Electrochemical Behavior and Determination of Salicylic Acid at Carbon-fiber Electrodes

Abstract

The loss of electrode activity (referred to as electrode fouling) caused by an electropolymerized passive film of salicylic acid (SA), a major hydrolysis product of aspirin, significantly decreases the accuracy and the precision of indirect electrochemical detection of aspirin. However, the electrode fouling problem for electrochemical determination of SA and ways to remove the fouling film have been sparsely discussed. In addition, the electrochemical behavior of SA on a carbon-fiber electrode (CFE), widely used for the study of neurochemicals in vivo and in vitro, has not yet been studied.

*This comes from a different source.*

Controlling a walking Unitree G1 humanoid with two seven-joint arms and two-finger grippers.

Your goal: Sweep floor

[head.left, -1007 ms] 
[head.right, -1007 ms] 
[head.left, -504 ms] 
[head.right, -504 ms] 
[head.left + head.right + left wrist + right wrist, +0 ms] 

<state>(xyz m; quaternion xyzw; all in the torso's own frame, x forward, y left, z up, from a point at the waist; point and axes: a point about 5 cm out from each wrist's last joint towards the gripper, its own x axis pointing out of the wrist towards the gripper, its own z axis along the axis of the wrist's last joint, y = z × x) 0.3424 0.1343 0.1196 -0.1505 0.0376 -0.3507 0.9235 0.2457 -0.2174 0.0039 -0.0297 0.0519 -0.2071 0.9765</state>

Herein, we report the electrochemical behavior of SA at CFEs using cyclic voltammetry and differential pulse voltammetry. The irreversible and pH dependent electrochemical oxidation of SA produced dihydroxybenzoic acids, SA dimeric products and poly-SA films that strongly adhered to the electrode surface and passivated further reactions. The electrode fouling caused by the SA films on a CFE decreased electrode sensitivity and reproducibility for the indirect determination of aspirin. In this study, the fouling effects were characterized with Fe(CN)64−/3−. Interestingly, we found that the poly-SA films on CFE can be removed by a strong base, undergoing the intramolecular base catalyzed hydrolysis of salicylate esters. This non-destructive cleaning method of poly-SA films on the electrode improved the linear dynamic range of SA as well as the accuracy and precision of SA measurements. This new cleaning method of CFEs was further applied to the indirect determination of aspirin in commercially available pharmaceutical tablets.